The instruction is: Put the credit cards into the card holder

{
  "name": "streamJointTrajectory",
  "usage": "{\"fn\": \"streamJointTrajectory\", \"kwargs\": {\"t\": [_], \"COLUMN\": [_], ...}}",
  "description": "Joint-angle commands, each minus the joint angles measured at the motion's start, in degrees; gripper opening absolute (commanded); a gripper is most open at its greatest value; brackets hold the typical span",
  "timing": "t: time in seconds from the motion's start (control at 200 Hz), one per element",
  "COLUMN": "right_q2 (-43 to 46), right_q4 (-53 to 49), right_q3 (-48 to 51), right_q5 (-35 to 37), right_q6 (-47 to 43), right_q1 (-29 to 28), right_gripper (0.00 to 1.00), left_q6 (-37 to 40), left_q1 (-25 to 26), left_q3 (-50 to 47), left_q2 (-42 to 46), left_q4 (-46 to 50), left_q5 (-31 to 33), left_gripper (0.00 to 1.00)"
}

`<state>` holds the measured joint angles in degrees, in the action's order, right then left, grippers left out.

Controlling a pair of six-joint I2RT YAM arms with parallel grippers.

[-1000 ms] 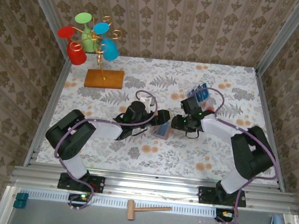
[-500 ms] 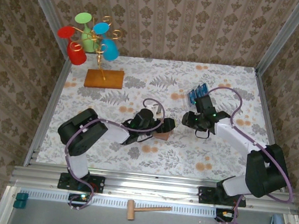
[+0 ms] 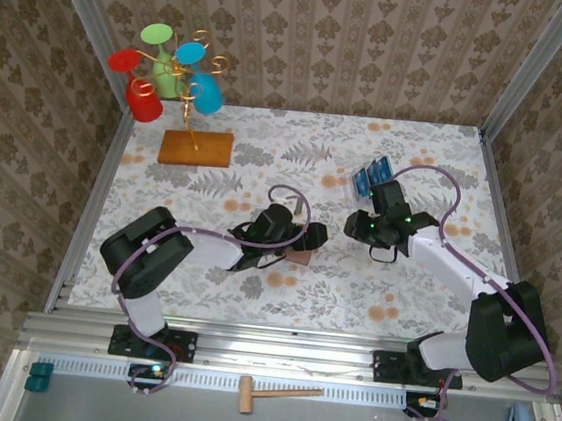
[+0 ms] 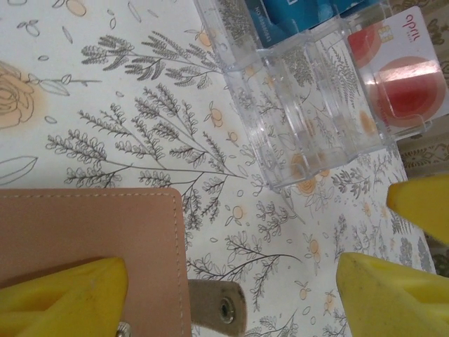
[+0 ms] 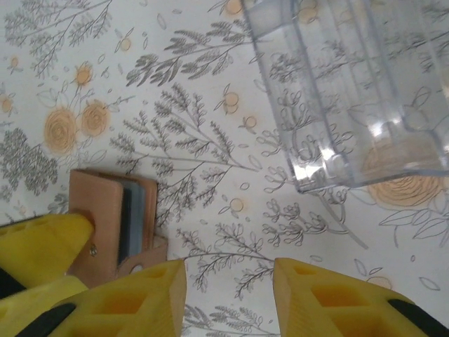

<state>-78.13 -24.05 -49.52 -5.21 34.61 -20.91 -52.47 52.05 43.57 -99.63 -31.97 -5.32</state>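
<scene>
The card holder (image 3: 299, 256), one only, lies mid-surface (image 3: 353, 291) with the left claw (image 4: 231, 275) spread wide, one finger against it. The right wrist view adds its grey-blue inside. Rightwards, the credit cards (image 3: 369, 176) stand in one clear tray (image 4: 316, 119), too bunched to count, near the open, empty right claw (image 5: 228, 281).

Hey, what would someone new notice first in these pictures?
The colourful cup tree at far left grabs the eye. Mid-table, the left gripper rests a finger on the tan card holder, and the right gripper hangs open near the clear tray of blue credit cards.
</scene>
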Motion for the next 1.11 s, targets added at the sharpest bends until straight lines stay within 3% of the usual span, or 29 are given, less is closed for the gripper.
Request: {"fn": "streamJointTrajectory", "kwargs": {"t": [0.0,0.43,0.775,0.95,1.1], "right_q2": [2.01,-0.11,-9.09,-19.19,-20.75], "right_q4": [1.67,10.34,11.69,8.93,8.03], "right_q3": [2.23,0.26,-10.07,-16.98,-15.26], "right_q5": [-4.33,-1.82,0.54,-0.45,0.65], "right_q6": [0.93,7.82,5.99,5.05,4.77], "right_q1": [-0.97,-14.77,-23.6,-25.19,-25.07], "right_gripper": [0.35,0.26,0.23,0.18,0.16], "left_q6": [1.76,0.85,3.95,5.38,10.13], "left_q1": [-1.34,-7.99,-20.98,-25.46,-25.51], "left_q3": [3.08,1.71,-4.0,-4.99,-1.27], "left_q2": [2.87,7.85,17.79,19.74,19.49], "left_q4": [3.56,5.25,14.91,19.38,27.15], "left_q5": [-0.78,-2.1,-2.88,-4.34,-5.57], "left_gripper": [0.8,0.8,0.8,0.8,0.8]}}
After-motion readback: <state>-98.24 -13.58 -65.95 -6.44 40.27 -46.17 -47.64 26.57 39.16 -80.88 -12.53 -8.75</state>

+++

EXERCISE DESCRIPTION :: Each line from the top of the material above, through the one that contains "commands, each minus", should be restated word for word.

SOLUTION TO THIS TASK ::
The instruction is: Put the credit cards into the card holder

{
  "name": "streamJointTrajectory",
  "usage": "{\"fn\": \"streamJointTrajectory\", \"kwargs\": {\"t\": [_], \"COLUMN\": [_], ...}}",
  "description": "Joint-angle commands, each minus the joint angles measured at the motion's start, in degrees; gripper opening absolute (commanded); a gripper is most open at its greatest value; brackets hold the typical span",

Here the answer is complete.